• [Task objective]: Report every line below that carries the word "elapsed".

• [Dataset records]:
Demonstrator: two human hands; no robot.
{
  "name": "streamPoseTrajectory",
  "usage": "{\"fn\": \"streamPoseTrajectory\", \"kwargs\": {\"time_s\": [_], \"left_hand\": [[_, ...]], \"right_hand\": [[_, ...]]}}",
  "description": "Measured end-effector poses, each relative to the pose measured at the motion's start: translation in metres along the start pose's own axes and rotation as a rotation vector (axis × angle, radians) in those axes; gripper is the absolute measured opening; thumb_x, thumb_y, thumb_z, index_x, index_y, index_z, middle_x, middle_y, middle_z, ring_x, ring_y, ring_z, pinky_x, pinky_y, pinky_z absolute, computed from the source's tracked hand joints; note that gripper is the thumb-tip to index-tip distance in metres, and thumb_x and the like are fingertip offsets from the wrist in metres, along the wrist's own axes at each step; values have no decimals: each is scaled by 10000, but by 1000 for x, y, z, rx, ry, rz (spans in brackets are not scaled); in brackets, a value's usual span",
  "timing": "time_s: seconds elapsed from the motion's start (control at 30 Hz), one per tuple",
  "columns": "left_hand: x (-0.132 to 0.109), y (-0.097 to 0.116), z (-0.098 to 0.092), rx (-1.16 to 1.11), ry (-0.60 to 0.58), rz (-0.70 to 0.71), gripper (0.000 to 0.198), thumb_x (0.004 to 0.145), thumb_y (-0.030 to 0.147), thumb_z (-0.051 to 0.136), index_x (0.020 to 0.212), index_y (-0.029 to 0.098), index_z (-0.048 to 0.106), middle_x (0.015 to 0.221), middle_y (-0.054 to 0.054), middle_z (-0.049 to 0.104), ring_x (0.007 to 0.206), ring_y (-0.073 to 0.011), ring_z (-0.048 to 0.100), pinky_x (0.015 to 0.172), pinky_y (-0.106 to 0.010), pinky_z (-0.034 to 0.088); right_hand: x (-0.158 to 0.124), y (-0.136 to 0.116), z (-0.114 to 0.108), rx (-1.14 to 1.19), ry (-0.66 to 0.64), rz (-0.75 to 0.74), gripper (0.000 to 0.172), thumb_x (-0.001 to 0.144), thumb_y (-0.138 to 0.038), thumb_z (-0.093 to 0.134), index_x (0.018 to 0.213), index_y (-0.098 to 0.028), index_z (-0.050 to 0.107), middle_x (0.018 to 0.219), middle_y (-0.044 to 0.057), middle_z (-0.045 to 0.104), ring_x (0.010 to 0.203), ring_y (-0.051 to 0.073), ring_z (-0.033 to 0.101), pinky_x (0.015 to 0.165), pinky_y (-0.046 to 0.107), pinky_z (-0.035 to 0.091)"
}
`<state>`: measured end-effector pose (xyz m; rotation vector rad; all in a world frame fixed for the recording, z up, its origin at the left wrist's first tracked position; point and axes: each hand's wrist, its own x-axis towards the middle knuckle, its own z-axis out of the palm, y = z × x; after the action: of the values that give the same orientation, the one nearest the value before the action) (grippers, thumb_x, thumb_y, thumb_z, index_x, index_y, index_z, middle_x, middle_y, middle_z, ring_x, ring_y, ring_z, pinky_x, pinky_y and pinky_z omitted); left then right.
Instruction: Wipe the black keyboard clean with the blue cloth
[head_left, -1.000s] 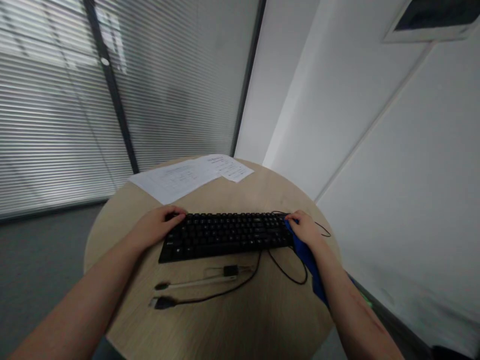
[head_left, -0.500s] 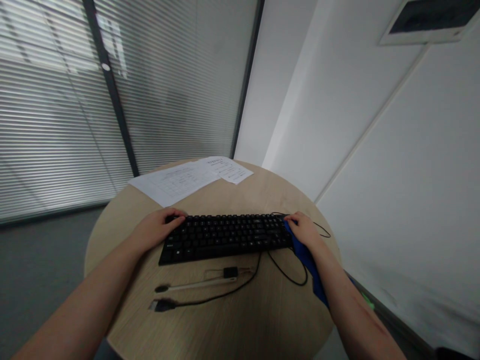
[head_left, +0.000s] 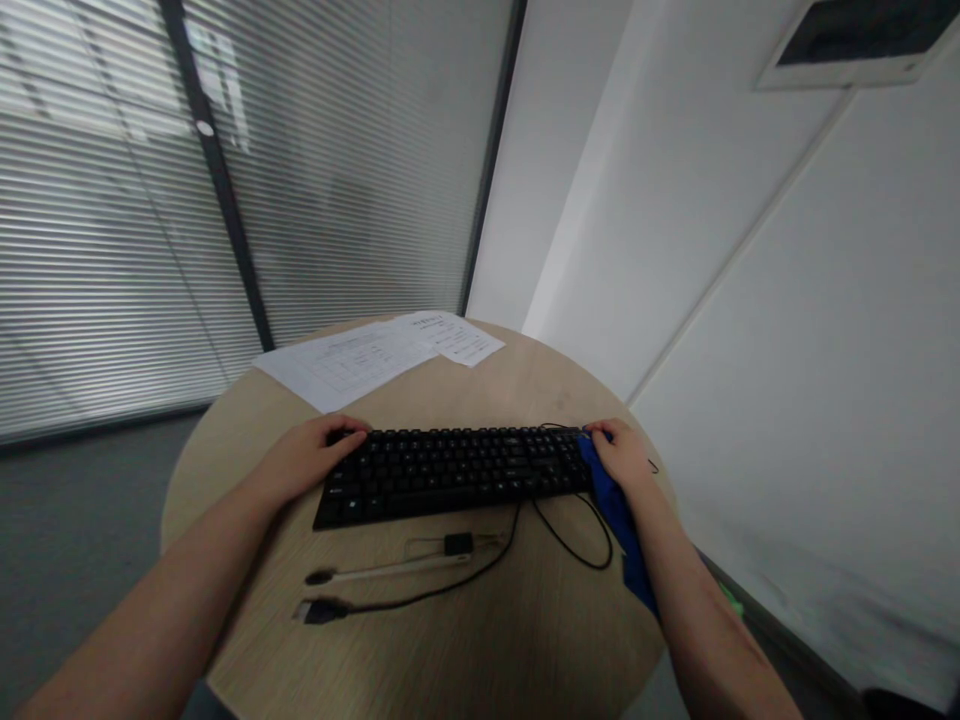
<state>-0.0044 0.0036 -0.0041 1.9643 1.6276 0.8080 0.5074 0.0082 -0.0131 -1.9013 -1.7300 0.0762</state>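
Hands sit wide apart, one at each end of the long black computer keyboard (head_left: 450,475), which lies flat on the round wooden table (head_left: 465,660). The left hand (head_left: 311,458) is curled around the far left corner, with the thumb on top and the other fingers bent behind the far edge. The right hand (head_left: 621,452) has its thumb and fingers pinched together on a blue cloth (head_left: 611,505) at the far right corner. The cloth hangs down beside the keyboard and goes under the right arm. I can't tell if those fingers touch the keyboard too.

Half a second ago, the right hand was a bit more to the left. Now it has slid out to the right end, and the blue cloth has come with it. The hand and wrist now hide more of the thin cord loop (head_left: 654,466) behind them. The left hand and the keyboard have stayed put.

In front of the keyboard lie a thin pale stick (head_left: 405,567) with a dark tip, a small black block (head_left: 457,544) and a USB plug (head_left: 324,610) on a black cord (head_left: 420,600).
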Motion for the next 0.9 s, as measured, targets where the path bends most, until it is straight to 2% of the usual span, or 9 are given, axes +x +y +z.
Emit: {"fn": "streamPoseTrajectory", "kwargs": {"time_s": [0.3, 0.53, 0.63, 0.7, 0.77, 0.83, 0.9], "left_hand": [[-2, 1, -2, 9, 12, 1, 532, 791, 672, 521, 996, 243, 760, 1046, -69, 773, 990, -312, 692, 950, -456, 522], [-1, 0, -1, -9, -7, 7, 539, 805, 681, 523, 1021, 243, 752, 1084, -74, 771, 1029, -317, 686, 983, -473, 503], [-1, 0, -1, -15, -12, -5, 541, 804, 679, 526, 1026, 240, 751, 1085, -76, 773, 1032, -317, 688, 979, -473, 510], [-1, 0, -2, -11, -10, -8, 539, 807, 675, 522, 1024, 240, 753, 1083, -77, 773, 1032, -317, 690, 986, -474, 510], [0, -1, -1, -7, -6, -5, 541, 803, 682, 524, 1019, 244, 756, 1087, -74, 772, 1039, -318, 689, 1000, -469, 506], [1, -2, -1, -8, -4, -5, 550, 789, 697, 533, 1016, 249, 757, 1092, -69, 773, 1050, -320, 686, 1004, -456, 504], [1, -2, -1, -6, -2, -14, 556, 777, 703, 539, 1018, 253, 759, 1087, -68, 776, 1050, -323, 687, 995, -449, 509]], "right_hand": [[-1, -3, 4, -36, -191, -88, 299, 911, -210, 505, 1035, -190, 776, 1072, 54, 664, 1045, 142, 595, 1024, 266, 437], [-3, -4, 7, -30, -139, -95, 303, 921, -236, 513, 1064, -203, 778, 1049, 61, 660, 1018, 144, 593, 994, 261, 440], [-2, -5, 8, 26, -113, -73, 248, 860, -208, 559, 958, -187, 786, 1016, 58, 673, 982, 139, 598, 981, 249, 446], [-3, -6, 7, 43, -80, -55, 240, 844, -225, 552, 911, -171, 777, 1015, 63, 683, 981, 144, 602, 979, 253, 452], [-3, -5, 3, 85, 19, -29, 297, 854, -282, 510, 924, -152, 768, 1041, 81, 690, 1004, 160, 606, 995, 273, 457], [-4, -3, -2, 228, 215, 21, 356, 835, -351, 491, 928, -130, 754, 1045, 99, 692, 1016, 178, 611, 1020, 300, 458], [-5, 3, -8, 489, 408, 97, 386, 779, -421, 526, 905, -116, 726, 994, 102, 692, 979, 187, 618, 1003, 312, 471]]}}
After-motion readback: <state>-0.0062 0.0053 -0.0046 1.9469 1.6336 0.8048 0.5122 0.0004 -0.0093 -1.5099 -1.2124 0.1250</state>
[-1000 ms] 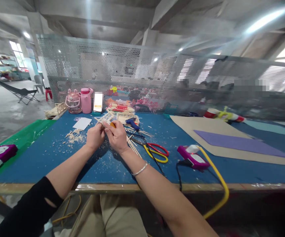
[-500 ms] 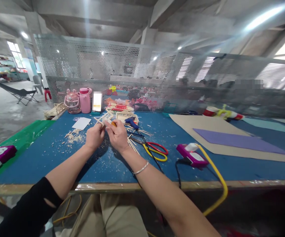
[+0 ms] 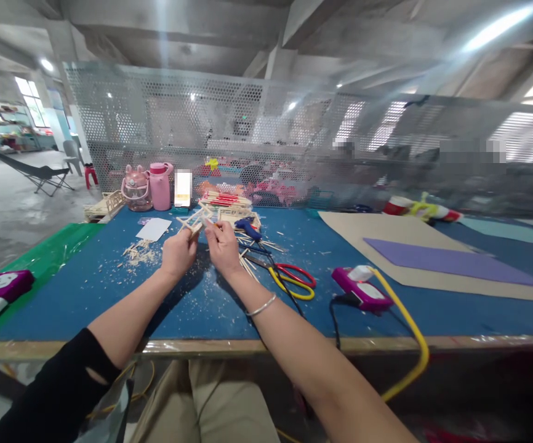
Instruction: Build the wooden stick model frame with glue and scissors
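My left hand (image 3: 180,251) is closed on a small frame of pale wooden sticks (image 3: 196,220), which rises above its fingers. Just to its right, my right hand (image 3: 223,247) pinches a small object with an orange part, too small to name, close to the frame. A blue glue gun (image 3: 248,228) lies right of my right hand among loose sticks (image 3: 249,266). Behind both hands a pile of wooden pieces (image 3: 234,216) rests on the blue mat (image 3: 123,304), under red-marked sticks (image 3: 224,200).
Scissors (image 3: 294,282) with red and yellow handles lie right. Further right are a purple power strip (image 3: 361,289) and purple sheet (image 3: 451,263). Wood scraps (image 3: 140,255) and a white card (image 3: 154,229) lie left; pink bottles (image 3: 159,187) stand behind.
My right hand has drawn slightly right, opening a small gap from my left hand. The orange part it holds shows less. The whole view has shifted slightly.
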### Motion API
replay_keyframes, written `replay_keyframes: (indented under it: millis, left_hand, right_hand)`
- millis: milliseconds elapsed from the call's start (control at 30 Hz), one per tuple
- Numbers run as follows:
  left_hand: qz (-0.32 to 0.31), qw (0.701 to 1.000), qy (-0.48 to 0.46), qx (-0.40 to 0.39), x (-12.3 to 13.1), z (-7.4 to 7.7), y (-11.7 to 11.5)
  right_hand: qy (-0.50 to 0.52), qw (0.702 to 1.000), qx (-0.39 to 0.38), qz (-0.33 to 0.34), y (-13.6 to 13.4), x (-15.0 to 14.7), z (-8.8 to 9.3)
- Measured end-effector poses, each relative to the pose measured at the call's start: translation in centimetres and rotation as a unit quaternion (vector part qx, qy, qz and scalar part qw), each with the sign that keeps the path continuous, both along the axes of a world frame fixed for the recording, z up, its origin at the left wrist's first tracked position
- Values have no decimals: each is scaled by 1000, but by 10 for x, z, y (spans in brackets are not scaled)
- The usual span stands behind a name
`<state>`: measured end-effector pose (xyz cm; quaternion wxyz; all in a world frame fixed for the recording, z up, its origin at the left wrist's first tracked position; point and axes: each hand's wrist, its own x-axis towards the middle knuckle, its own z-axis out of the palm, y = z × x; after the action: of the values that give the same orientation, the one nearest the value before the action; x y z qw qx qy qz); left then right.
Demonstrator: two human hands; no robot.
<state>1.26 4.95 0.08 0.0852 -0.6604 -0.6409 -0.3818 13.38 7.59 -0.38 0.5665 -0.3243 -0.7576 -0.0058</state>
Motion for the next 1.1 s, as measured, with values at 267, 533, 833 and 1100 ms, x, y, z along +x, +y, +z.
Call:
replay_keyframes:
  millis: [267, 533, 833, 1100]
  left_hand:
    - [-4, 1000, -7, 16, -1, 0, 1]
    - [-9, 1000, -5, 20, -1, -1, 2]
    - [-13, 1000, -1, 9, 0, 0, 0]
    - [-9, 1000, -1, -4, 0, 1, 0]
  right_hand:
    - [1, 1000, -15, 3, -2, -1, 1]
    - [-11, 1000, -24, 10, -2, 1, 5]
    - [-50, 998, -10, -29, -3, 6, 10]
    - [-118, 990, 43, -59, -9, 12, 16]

• [Reply]:
  "timing": "time_s: seconds elapsed from the motion's start (control at 30 Hz), one per tuple",
- millis: milliseconds elapsed from the call's start (control at 30 Hz), one per tuple

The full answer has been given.